Since taking Module 1, I went back and forth and fought myself and struggled and finally- nearly sick with the decision- I decided to pursue a YTT 200 hour program. The first night of the program’s immersion week we introduced ourselves and had to say what we were hoping to get out of it. I didn’t want to become a great teacher or learn fancy poses or teach 8 classes a week. I said “I want to find my confidence”. I just wanted to find my voice.
When I started teaching I once again felt so super exposed. I felt like I was walking around with my insides on the outside of my body. It was a constant state of feeling like I couldn’t breathe deep enough, like I couldn’t quite concentrate with all the thoughts that were running through my head. Panic. Anxiety. Paranoia. I had to somehow find my way back to my private self. My first desire was- of course- to quit. I don’t know how many weeks it was of every night in a row I said I want to quit- I’m too out there- I’m too exposed- I can’t take this. I felt like I was suffocating.
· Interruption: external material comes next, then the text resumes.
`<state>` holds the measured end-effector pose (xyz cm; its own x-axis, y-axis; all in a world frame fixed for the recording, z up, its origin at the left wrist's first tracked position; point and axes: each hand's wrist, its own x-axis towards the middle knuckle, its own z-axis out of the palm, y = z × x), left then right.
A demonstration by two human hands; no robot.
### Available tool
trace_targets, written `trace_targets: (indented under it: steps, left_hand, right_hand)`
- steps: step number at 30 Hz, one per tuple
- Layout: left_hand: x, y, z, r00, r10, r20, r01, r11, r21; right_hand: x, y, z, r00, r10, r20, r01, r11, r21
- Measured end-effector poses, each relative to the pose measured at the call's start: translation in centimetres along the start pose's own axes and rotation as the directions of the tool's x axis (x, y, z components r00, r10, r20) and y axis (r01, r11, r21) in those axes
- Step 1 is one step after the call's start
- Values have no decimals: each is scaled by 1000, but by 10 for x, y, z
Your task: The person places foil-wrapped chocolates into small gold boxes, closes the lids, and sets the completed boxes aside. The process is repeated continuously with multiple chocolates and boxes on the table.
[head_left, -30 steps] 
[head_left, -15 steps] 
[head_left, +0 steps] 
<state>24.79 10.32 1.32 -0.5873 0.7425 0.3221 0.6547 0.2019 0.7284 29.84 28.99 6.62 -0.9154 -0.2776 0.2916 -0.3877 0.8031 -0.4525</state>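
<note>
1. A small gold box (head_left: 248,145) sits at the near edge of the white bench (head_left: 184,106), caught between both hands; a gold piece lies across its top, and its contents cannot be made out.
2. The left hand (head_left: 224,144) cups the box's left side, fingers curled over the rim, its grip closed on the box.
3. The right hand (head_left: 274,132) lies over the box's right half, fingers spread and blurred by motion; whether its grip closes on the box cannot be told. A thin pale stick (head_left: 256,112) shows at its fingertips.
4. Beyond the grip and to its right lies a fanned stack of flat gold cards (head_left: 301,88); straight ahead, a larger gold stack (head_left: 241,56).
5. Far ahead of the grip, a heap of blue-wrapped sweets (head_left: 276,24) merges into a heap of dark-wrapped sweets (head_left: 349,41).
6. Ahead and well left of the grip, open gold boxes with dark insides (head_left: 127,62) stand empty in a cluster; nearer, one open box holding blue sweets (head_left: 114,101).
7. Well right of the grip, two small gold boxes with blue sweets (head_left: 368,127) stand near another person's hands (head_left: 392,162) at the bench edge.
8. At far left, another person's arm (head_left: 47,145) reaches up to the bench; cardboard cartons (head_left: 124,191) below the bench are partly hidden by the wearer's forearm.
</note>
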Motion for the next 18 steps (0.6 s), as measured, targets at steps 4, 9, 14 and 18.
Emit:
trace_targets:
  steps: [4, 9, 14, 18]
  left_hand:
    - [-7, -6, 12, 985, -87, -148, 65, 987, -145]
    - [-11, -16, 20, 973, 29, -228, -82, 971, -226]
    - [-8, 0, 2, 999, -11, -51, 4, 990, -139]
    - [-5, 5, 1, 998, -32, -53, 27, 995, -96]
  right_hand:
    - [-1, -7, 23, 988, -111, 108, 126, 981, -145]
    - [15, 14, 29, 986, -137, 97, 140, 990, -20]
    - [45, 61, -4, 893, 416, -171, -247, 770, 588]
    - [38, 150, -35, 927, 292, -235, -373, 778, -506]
It’s not a coincidence that the feelings here are all tied to the 5th chakra. I felt like I couldn’t breathe or speak through the exposure, until I realized that if I was going to find “me”- I actually had to LISTEN. It’s all Vishuddha- 5th Chakra. I had to listen. I started to make lists of what was important to me. What I needed most in my life. My family- yes! My husband and kids. My personal meditation, asana and pranayama practice. I realized I had to turn inside and listen to that voice deep deep down. What did I believe to be TRUE? What did I value? Why was I doing what I was doing? What was important to me? And the voice was loud and clear- teaching advanced asana- yes, teaching meditation and pranayama- yes, teaching kids- yes- all these things- I BELIEVE in them. I believe in the power of them. That’s why I was doing this. That was where my voice was. This is my yoga. This is the yoga that I believe in. This is where the truth was. I could hold on to that.
And so here I am. On the journey. I’m not saying it was an instant fix. It’s still hard, and anxiety is still a constant, but it’s grip is a little less tight. I completed my 200RYT, and am so excited to be about to complete 100RCYT. I teach arm balances and inversions at my favorite yoga studio once a week. I teach private lessons every week. I have a weekly kids’ class. I use my voice- my beliefs and my values- to do what I believe in. I am my own true authentic self, and I teach. And it is hard, every time. Because it is real and honest and true. Moving from love, not from fear. Listening to the wisdom of the true inner voice
Hi, my name is Keira and I have been doing yoga for 4 years. It has been a great experience. Yoga has helped me calm down when I’m mad. Yoga makes me feel peaceful. Practicing yoga has helped me a lot by calming me down and making me more flexible. It’s fun learning new poses and helping others earn their bandanas. I wish I had started earlier. I had fun earning my bandanas, and if you do yoga, I hope that you’ll have fun earning yours.
Hi! My name is Kendall, I’m 12 years old, and I have been doing yoga for four years. In these four short years, yoga has become a huge part of my life. From taking a deep breath before yelling at my mom or sister, teaching friends for my green bandana, to even making up flows of my own, I love every part of yoga. I especially enjoy the way I feel after class and the feeling I get from helping younger kids earn their own bandanas. Yoga has been a steady part of my life, always helping me through a difficult week, a bad grade, or friend and family problems. I hope to continue to practice and learn as I get older.